What is being asked —
In the records below, print each line exactly and leave every image out.

==== Extracted material

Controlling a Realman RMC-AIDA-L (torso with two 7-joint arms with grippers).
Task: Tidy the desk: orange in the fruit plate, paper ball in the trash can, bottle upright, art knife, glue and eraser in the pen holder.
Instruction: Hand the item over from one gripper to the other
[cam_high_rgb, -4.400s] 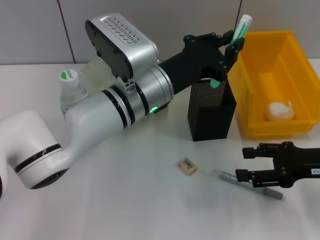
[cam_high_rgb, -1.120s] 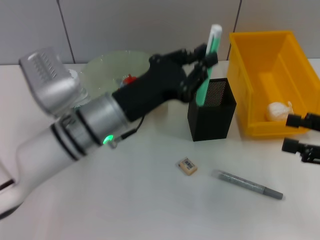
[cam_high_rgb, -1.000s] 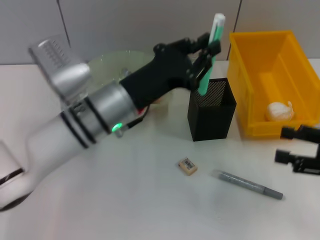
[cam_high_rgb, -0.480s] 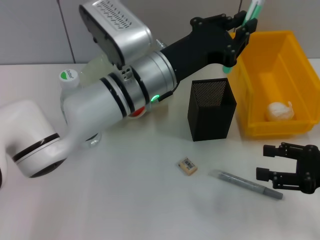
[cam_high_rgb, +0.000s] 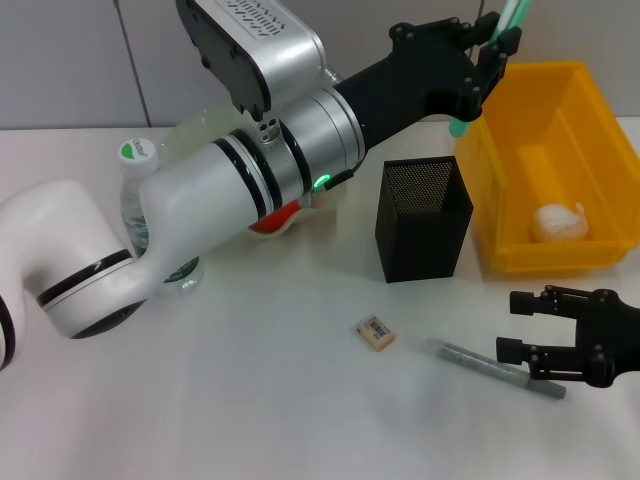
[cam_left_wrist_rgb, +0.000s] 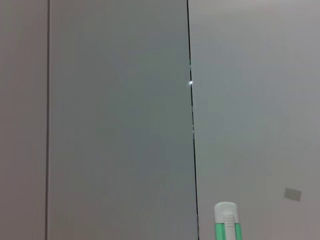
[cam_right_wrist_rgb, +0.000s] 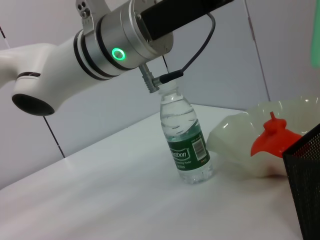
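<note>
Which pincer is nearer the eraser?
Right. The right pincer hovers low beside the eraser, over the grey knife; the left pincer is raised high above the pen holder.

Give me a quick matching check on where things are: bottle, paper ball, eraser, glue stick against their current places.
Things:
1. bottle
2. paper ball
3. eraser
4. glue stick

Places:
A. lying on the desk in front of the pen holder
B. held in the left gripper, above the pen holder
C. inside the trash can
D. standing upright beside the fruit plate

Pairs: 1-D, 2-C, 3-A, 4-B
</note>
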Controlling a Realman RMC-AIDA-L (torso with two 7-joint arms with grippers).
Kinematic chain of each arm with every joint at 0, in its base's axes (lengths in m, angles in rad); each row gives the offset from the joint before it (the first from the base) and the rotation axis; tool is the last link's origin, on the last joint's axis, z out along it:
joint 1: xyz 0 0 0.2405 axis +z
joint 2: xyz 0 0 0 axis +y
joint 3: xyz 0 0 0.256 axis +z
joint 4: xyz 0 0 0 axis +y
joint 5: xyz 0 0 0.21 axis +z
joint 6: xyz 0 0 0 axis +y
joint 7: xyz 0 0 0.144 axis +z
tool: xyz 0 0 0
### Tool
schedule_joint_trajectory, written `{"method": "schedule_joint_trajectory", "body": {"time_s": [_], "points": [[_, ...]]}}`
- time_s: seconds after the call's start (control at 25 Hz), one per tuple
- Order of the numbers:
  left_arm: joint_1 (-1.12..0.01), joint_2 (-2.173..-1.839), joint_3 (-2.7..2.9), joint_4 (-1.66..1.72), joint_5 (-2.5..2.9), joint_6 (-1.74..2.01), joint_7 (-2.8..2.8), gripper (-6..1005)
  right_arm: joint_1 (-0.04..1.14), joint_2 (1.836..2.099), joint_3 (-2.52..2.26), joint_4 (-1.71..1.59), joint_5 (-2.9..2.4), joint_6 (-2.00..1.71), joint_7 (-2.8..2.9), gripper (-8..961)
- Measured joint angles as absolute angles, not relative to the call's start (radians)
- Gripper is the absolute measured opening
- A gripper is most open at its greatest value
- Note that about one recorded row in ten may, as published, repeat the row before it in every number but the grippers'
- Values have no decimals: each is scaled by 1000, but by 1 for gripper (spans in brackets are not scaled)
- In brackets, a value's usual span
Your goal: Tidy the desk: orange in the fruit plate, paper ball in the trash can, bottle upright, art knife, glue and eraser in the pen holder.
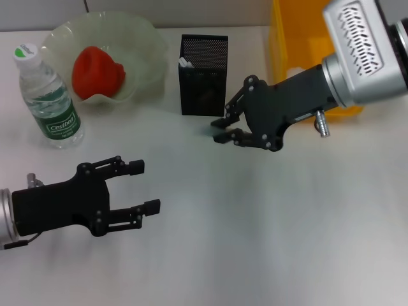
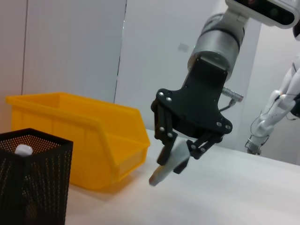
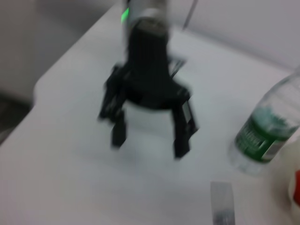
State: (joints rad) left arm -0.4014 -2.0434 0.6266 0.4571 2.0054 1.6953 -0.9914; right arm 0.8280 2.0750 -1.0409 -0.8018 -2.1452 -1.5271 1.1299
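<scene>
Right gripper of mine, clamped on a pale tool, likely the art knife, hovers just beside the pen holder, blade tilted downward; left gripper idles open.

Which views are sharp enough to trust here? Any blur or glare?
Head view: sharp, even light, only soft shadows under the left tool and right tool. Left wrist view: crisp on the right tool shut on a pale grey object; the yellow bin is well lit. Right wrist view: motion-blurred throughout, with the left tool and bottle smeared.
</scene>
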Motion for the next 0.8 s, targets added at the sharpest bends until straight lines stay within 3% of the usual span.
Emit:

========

Written reply —
Controlling a Realman RMC-AIDA-L (torso with two 7-joint arms with grippers).
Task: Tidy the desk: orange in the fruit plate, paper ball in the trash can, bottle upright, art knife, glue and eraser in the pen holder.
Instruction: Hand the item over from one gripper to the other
[cam_high_rgb, -4.400s] 
[cam_high_rgb, -1.120s] 
[cam_high_rgb, -1.000s] 
[cam_high_rgb, -0.480s] 
[cam_high_rgb, +0.000s] 
[cam_left_wrist_rgb, +0.000s] 
[cam_right_wrist_rgb, +0.000s] 
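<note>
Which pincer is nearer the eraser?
Right. The right pincer hovers low beside the eraser, over the grey knife; the left pincer is raised high above the pen holder.

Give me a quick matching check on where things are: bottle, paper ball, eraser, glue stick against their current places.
Things:
1. bottle
2. paper ball
3. eraser
4. glue stick

Places:
A. lying on the desk in front of the pen holder
B. held in the left gripper, above the pen holder
C. inside the trash can
D. standing upright beside the fruit plate

Pairs: 1-D, 2-C, 3-A, 4-B
</note>
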Controlling a Realman RMC-AIDA-L (torso with two 7-joint arms with grippers).
Kinematic chain of each arm with every joint at 0, in its base's axes (lengths in m, angles in rad); each row gives the offset from the joint before it (the first from the base) and the rotation axis; tool is the last link's origin, on the last joint's axis, z out along it:
joint 1: xyz 0 0 0.2405 axis +z
joint 2: xyz 0 0 0 axis +y
joint 3: xyz 0 0 0.256 axis +z
joint 4: xyz 0 0 0 axis +y
joint 5: xyz 0 0 0.21 axis +z
joint 6: xyz 0 0 0 axis +y
joint 7: xyz 0 0 0.144 axis +z
tool: xyz 0 0 0
### Tool
schedule_joint_trajectory, written `{"method": "schedule_joint_trajectory", "body": {"time_s": [_], "points": [[_, ...]]}}`
- time_s: seconds after the call's start (control at 25 Hz), one per tuple
- Order of the numbers:
  left_arm: joint_1 (-1.12..0.01), joint_2 (-2.173..-1.839), joint_3 (-2.7..2.9), joint_4 (-1.66..1.72), joint_5 (-2.5..2.9), joint_6 (-1.74..2.01), joint_7 (-2.8..2.8), gripper (-6..1005)
  right_arm: joint_1 (-0.04..1.14), joint_2 (1.836..2.099), joint_3 (-2.52..2.26), joint_4 (-1.71..1.59), joint_5 (-2.9..2.4), joint_6 (-2.00..1.71), joint_7 (-2.8..2.9), gripper (-8..961)
- Measured joint angles as absolute angles, not relative to the call's start (radians)
- Gripper is the absolute measured opening
- A gripper is most open at its greatest value
- Note that about one recorded row in ten may, as published, repeat the row before it in every number but the grippers'
- Values have no decimals: each is scaled by 1000, but by 1 for gripper (spans in brackets are not scaled)
- In brackets, a value's usual span
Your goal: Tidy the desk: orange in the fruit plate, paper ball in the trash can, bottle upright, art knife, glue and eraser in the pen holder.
State: (joints rad) left arm -0.4014 -2.0434 0.6266 0.4571 2.0054 1.6953 -0.9914; right arm 0.8280 2.0750 -1.0409 -0.8018 -2.1452 -1.5271 1.1299
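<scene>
Right gripper of mine, clamped on a pale tool, likely the art knife, hovers just beside the pen holder, blade tilted downward; left gripper idles open.

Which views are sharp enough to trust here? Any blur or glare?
Head view: sharp, even light, only soft shadows under the left tool and right tool. Left wrist view: crisp on the right tool shut on a pale grey object; the yellow bin is well lit. Right wrist view: motion-blurred throughout, with the left tool and bottle smeared.
</scene>
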Motion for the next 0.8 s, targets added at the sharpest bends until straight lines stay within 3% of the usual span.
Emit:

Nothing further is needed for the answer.